**Action item:** Find all lines in the records that include the word "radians", and copy them out.

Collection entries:
>>>
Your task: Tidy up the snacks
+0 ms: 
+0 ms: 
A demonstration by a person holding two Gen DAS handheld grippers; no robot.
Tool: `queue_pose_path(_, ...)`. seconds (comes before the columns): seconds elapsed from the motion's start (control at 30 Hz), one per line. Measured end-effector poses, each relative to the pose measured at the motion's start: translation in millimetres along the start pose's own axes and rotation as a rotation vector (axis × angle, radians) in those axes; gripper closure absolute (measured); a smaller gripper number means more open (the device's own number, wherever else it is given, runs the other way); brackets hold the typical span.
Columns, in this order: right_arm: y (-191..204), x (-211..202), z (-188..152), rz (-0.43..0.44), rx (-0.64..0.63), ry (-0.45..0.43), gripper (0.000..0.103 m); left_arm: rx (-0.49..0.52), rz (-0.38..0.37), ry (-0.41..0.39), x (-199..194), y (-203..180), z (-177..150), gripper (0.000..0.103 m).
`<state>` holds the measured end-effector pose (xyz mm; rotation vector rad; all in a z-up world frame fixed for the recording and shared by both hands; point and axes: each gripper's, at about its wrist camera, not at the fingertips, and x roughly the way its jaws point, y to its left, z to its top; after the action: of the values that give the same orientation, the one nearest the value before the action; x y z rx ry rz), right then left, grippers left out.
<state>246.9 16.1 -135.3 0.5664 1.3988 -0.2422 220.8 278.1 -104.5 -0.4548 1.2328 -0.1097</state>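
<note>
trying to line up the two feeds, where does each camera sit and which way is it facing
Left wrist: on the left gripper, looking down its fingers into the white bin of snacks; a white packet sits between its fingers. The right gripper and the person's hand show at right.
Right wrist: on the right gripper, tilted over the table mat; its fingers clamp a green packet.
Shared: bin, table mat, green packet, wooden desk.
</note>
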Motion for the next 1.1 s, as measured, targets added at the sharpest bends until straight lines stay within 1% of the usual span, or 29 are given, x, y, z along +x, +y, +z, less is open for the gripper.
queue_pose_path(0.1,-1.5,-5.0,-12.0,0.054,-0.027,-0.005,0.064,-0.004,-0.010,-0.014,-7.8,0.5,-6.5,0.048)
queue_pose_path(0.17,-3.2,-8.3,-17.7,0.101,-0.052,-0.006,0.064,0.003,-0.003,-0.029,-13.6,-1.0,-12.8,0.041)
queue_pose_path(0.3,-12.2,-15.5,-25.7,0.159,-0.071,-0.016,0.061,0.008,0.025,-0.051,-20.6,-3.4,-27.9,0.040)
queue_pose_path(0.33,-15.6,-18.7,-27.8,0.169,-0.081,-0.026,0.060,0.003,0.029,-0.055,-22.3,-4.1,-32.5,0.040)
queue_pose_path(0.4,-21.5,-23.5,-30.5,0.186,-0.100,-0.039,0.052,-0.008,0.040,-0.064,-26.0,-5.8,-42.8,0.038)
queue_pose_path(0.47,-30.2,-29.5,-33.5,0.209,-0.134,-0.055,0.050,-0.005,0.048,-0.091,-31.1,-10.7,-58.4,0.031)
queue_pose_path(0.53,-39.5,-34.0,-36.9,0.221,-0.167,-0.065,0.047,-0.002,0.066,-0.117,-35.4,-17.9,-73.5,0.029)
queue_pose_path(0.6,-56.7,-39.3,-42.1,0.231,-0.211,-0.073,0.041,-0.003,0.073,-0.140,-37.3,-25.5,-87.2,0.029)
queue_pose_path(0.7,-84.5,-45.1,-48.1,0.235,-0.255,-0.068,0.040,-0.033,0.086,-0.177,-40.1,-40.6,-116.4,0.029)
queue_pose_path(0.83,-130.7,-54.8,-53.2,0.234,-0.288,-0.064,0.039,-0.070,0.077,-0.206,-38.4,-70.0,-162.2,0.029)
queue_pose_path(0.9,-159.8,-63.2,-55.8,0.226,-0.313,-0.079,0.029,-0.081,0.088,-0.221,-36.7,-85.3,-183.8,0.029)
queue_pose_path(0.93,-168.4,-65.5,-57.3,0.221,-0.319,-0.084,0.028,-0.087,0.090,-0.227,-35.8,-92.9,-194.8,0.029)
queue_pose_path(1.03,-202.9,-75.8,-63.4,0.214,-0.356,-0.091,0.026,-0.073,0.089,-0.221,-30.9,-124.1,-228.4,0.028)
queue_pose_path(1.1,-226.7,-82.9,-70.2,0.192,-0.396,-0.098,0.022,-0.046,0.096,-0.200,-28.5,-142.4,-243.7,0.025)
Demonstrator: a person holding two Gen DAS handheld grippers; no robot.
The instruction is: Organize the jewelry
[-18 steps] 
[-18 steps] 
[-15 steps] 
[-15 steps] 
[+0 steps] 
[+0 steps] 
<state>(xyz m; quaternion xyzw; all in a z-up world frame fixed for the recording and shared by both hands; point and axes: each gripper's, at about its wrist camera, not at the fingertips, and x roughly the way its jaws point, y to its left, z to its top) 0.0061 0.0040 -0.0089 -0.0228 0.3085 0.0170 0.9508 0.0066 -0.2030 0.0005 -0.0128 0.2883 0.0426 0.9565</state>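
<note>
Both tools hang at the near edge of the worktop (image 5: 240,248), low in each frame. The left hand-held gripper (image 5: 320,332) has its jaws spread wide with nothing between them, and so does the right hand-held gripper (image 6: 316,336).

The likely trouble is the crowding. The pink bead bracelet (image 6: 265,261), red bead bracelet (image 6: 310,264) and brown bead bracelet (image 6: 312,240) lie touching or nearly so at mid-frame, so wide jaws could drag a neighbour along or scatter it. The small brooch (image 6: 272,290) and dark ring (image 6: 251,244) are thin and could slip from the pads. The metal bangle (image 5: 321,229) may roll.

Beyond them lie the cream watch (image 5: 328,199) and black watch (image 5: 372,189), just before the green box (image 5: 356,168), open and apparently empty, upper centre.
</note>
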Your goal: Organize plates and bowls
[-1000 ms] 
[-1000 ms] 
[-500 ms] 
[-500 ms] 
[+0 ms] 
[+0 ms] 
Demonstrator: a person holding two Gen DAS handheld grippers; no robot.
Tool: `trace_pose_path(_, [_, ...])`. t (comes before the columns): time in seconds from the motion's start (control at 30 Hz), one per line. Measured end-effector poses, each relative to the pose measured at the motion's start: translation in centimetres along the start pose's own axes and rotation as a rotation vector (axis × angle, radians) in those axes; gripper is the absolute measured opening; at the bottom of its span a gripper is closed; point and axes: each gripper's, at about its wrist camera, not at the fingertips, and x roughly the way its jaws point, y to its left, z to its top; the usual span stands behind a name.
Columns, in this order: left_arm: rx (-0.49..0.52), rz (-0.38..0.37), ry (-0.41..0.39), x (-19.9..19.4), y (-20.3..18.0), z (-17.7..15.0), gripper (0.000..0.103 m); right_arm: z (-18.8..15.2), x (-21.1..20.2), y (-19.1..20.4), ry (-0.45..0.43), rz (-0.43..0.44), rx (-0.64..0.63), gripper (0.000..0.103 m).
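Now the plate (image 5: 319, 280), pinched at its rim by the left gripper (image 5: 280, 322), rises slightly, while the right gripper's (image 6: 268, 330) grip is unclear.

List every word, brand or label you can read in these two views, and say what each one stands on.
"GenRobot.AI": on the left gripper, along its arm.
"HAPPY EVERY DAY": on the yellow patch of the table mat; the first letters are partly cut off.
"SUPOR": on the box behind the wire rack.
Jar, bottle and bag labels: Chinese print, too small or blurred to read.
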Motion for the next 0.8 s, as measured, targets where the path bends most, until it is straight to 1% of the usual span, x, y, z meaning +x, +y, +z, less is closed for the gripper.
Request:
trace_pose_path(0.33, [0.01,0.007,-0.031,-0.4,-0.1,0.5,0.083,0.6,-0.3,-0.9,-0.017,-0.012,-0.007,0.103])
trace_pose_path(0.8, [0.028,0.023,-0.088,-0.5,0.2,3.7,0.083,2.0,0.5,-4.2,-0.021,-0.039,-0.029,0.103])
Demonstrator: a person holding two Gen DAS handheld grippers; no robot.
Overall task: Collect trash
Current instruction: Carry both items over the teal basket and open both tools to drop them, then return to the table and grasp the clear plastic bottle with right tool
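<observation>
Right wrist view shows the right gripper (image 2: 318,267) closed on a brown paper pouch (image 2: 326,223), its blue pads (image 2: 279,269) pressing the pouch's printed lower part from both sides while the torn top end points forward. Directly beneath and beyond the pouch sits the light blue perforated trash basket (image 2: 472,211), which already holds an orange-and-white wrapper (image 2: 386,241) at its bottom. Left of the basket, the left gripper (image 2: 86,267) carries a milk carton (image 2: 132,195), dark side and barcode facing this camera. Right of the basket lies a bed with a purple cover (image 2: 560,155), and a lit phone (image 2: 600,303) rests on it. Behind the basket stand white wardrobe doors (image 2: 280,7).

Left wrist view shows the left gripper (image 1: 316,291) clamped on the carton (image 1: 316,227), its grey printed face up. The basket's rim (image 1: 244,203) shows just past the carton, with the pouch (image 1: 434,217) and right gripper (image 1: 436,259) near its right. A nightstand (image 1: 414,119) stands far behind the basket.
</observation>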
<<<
**Result of this task:**
Tool: `queue_pose_path(_, ...)`. seconds (comes before the columns): seconds elapsed from the motion's start (control at 30 Hz), one per line. Measured end-effector poses, each relative to the pose measured at the motion's start: translation in millimetres along the start pose's own axes and rotation as a rotation vector (axis × angle, radians) in those axes; gripper closure absolute (measured); a smaller gripper number means more open (the device's own number, wherever else it is given, runs the other way); brackets hold the typical span.
Tool: `trace_pose_path(_, [_, ...])`. t (comes before the columns): time in seconds from the motion's start (control at 30 Hz), one per line. Measured end-effector poses, each relative to the pose measured at the motion's start: translation in centimetres along the start pose's own axes and rotation as a rotation vector (axis × angle, radians) in those axes; gripper is the absolute measured opening; at the bottom of its span a gripper is closed; point and axes: each gripper's, at about its wrist camera, not at the fingertips, and x roughly the way its jaws point, y to its left, z to its top; the usual span stands behind a name.

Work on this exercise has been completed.